===== Records to use

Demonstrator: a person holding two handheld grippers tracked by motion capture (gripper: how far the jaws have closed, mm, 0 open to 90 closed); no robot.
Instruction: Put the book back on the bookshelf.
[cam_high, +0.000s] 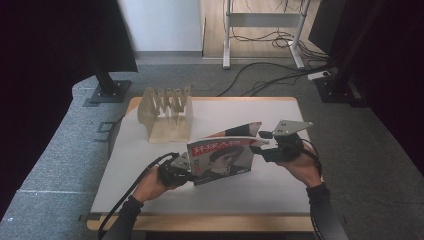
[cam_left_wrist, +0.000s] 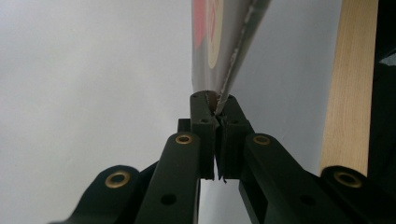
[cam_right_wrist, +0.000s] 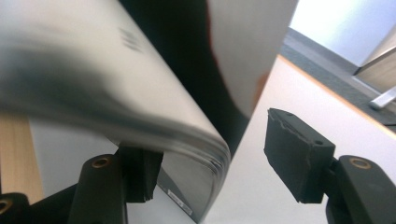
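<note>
Pinching the magazine's (cam_high: 222, 161) lower corner, the left gripper (cam_high: 191, 172) holds it upright; the right gripper (cam_high: 257, 148) seems released, jaws parted around its edge.

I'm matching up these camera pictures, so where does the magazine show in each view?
High view: magazine at centre, held up off the white table.
Left gripper view: its edge rises from the shut left tool.
Right gripper view: it fills the upper left.
Shared landmark: the white table top.

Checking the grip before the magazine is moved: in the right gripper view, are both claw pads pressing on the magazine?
No, the right claw stands open: the magazine lies against one pad while the other pad is clear of it.
</note>
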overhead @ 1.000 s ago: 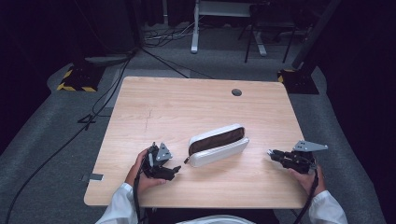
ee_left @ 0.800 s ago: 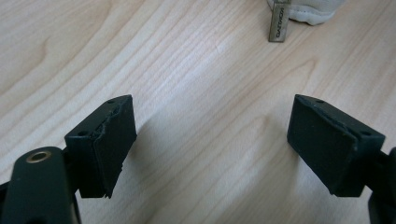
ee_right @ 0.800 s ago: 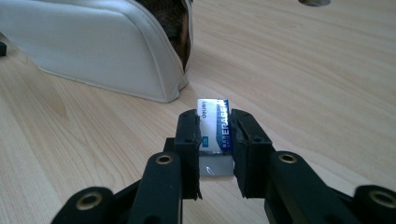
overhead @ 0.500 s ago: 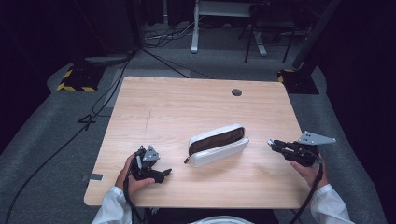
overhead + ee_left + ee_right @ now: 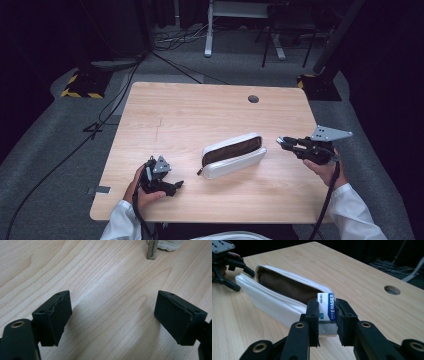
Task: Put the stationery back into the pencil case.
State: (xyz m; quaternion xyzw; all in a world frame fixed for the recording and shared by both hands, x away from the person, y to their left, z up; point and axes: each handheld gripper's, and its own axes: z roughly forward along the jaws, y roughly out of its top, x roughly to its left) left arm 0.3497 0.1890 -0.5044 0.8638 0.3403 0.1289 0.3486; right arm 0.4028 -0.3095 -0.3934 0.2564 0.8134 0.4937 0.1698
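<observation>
A: R gripper — you're clamping the eraser between the pads, label side up, holding it just off the near end of the pencil case. Why there?

B: Judging by the line-up, you're aiming it at the case's open mouth; brown lining is facing up, so a drop-in looks like the next step. Case is lying mid-table, tilted, zip gaping.

A: And L gripper?

B: You're holding it low over bare wood w/ jaws spread, nothing between them. They've just been opening a bit wider. The case's pull tab is sitting just ahead of it.

A: So L is idling?

B: Prob. waiting to steady the case by that end while R is delivering. In the high view you're keeping L near the front edge, apart from the case.
</observation>
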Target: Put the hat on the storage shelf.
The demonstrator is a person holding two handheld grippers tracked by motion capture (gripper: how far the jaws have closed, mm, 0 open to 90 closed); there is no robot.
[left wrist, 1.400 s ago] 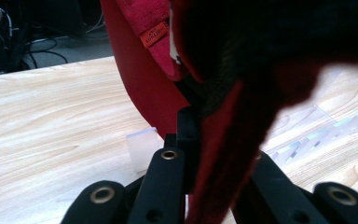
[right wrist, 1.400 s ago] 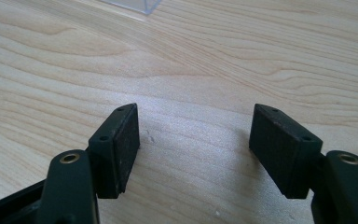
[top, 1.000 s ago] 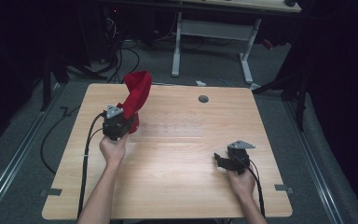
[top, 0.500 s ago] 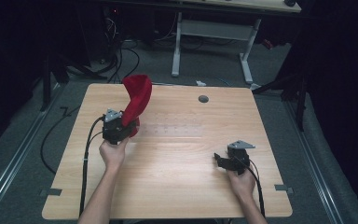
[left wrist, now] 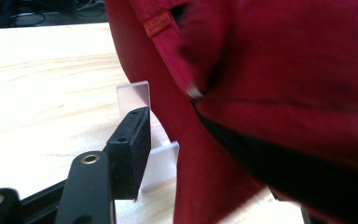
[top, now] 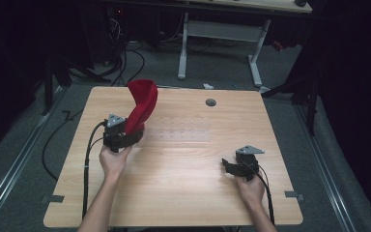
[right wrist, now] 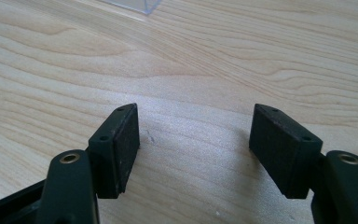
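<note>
A red cap (top: 141,104) stands upright at the table's back left, over a clear plastic stand (left wrist: 133,95). My left gripper (top: 128,137) is at the cap's base. Its jaws have just been opening, and the red cap (left wrist: 270,93) lies between them. The one fingertip (left wrist: 127,149) that shows stands a little off the fabric; the other jaw is hidden behind the cap. My right gripper (top: 228,166) rests near the table's front right. In the right gripper view it (right wrist: 193,149) is open over bare wood with nothing between its pads.
A wooden table (top: 183,193) with a grey grommet (top: 210,102) near the back edge. A clear flat plate (top: 183,135) lies across the middle, and its corner (right wrist: 130,4) shows ahead of the right gripper. Cables trail off the left edge. A desk frame stands on the floor behind.
The red cap has shifted slightly and sits a little lower by the left gripper. Both hands have stayed almost in place.
</note>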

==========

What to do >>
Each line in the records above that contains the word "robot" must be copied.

Exercise output >>
Demonstrator: a person holding two handheld grippers tracked by motion capture (gripper: how far the jaws have closed, mm, 0 open to 90 closed); no robot.
The demonstrator is a person holding two handheld grippers tracked by motion capture (gripper: how far the jaws have closed, mm, 0 open to 90 closed); there is no robot.

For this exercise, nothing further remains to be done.